Effectiveness of Cathelicidin Antimicrobial Peptide against Ictalurid Catfish Bacterial Pathogens

Abstract

One of the major goals in aquaculture is to protect fish against infectious diseases as disease outbreaks could lead to economic losses if not controlled. Antimicrobial peptides (AMPs), a class of highly conserved peptides known to possess direct antimicrobial activities against invading pathogens, were evaluated for their ability to protect Channel Catfish Ictalurus punctatus and hybrid catfish (female Channel Catfish × male Blue Catfish I. furcatus) against infection caused by the fish pathogen Aeromonas hydrophila ML09-119. To identify effective peptides, the minimum inhibitory concentrations against bacterial pathogens Edwardsiella ictaluri S97-773, Edwardsiella piscicida E22-10, A. hydrophila ML09-119, Aeromonas veronii 03X03876, and Flavobacterium columnare GL-001 were determined in vitro. In general and overall, cathelicidins derived from alligator and sea snake exhibited more potent and rapid antimicrobial activities against the tested catfish pathogens as compared to cecropin and pleurocidin AMPs and ampicillin, the antibiotic control.
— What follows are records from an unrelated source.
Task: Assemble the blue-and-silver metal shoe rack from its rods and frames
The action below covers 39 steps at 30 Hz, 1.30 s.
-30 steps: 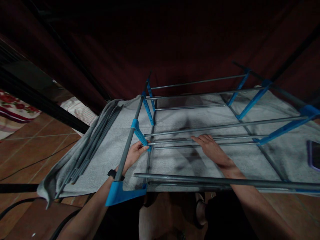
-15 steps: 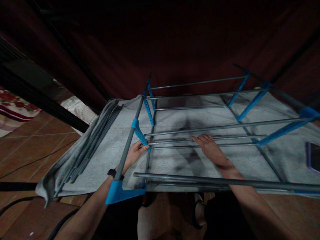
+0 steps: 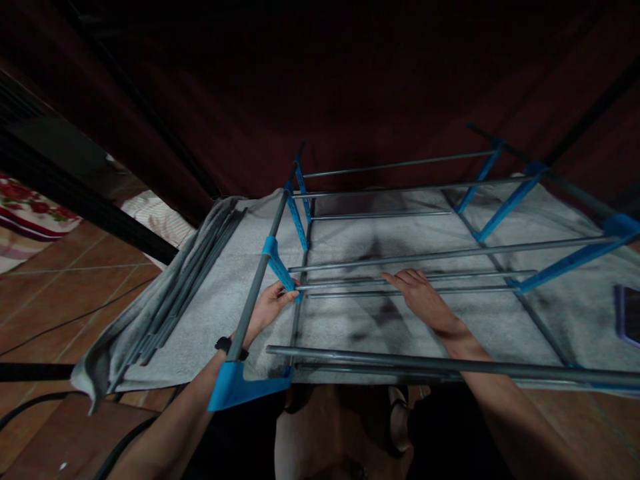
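Note:
A rack frame of grey metal tubes and blue plastic brackets lies on a grey cloth. My left hand (image 3: pixel 270 305) pinches the lower end of a blue bracket (image 3: pixel 281 272) on the frame's left side, where a tube's end meets it. Partway along that metal tube (image 3: pixel 345 283), my right hand (image 3: pixel 417 297) is closed over it, fingers partly hidden. The tube's right end lies near a long blue bracket (image 3: pixel 565 267) on the other side. A thicker tube (image 3: pixel 360 355) passes across the front, over my right forearm.
Several loose tubes (image 3: pixel 195 273) lie bundled on the left of the grey cloth (image 3: pixel 230 267). A dark phone-like object (image 3: pixel 631 313) is at the right edge. Dark red fabric (image 3: pixel 350 87) hangs behind. A black bar (image 3: pixel 90 193) slants across the left, above the tiled floor.
Both hands keep the same places on the bracket and the tube. The frame's right side and the phone-like object appear slightly farther right.

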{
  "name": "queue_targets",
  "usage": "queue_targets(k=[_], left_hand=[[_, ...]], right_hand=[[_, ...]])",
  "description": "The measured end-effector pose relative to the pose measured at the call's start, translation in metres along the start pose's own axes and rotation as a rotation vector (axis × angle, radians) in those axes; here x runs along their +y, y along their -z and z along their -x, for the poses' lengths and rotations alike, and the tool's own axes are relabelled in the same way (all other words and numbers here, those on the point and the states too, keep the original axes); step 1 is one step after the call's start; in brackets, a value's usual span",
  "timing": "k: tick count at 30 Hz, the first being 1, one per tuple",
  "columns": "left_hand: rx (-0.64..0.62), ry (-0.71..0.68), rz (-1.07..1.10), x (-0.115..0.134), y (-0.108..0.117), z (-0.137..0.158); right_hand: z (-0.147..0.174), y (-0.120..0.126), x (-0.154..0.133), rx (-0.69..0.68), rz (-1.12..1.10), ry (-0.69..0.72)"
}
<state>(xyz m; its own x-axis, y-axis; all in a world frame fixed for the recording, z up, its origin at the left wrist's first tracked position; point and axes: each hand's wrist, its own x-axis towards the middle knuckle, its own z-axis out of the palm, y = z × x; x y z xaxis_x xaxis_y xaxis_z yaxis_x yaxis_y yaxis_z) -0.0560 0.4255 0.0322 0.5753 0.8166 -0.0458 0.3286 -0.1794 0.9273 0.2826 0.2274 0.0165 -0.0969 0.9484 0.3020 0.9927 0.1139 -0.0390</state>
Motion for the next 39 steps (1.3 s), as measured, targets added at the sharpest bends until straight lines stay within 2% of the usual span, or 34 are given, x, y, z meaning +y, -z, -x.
queue_targets(k=[13, 20, 26, 33, 39], left_hand=[[0.062, -0.047, -0.054, -0.01, -0.005, 0.001], [0.043, -0.068, -0.122, -0.008, -0.004, -0.002], [0.052, -0.059, -0.184, -0.013, 0.0, -0.01], [0.054, -0.08, -0.245, -0.004, 0.0, -0.01], [0.045, -0.127, -0.3, -0.009, 0.003, -0.015]], right_hand=[[-0.003, 0.001, -0.004, 0.022, 0.011, -0.013], [-0.017, 0.0, -0.011, 0.053, 0.115, -0.012], [-0.032, -0.001, -0.012, 0.022, 0.113, -0.067], [-0.029, 0.003, -0.016, -0.008, 0.074, -0.078], [-0.027, 0.008, -0.021, -0.035, 0.057, -0.091]])
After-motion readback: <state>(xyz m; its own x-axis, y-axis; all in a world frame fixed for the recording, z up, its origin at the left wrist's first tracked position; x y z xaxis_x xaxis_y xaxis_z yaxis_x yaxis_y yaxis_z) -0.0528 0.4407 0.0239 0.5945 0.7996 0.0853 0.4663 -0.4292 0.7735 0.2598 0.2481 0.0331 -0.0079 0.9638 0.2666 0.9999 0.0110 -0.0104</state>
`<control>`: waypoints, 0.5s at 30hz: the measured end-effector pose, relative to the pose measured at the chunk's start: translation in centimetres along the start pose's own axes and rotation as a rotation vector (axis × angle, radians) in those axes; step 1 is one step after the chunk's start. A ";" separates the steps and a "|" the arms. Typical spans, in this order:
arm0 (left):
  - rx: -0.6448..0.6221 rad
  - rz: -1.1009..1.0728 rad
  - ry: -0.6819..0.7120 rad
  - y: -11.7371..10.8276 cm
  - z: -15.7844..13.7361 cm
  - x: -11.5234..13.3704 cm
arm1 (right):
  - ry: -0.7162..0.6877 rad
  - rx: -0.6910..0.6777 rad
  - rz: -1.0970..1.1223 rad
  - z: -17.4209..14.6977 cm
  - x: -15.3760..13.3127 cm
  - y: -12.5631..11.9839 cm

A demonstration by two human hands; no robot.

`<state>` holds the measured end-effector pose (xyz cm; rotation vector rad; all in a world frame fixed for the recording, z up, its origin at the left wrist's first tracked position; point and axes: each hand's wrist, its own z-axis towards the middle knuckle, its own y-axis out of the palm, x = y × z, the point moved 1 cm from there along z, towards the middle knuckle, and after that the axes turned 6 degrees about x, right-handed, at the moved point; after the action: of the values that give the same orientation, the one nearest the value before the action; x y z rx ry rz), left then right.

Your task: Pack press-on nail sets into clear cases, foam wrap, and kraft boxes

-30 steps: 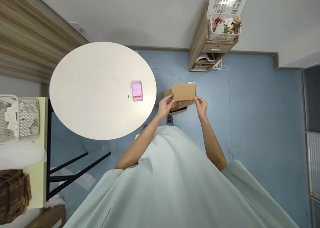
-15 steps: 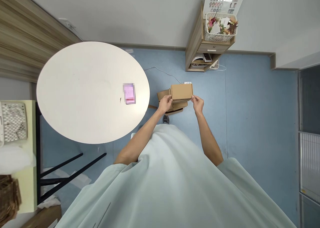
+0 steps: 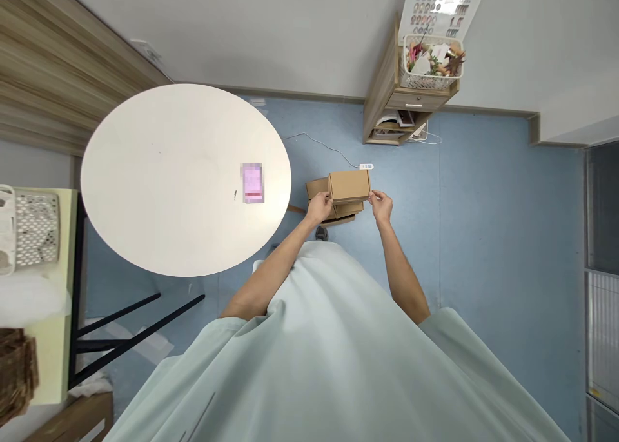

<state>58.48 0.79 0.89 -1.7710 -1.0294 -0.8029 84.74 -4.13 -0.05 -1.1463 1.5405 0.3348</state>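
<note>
A small brown cardboard box [image 3: 349, 186] with its lid closed is in front of me, between my two hands. My left hand [image 3: 320, 207] pinches its near left corner. At the near right corner, my right hand [image 3: 381, 206] has thumb and fingertips pressed together on the box's edge. Beneath and to the left are more cardboard boxes [image 3: 316, 186], partly covered by the upper one. How they rest on each other cannot be made out fully.
A white round table [image 3: 184, 184] stands at the left, with a blurred pink item [image 3: 253, 183] on it. Beyond the boxes lies a white power strip [image 3: 366, 166] with a cord. A wooden cabinet [image 3: 382, 100] by the wall carries a white basket [image 3: 432, 80].
Both hands keep their grip at the box's corners. The box has shifted slightly left and down, uncovering more of the power strip. The whole view has tilted a little.
</note>
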 end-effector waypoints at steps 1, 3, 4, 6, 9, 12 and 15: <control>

When the peptides (2.5 µg of peptide/g of fish) were injected into fish and simultaneously challenged with A. hydrophila through immersion, increased survival rates in Channel Catfish and hybrid catfish were observed in both cathelicidin (alligator and sea snake) treatments as compared to other peptides and the infected control (P < 0.001) with alligator cathelicidin being the overall best treatment. Bacterial numbers in the kidney and liver of Channel Catfish and hybrid catfish also decreased (P < 0.05) for cathelicidin-injected groups at 24 and 48 h after challenge infection. These results show the potential of cathelicidin to protect catfish against bacterial infections and suggest that an approach overexpressing the peptide in transgenic fish, which is the long-term goal of this research program, may provide a method of decreasing bacterial disease problems in catfish as delivering the peptides via individual injection or feeding would not be economically feasible.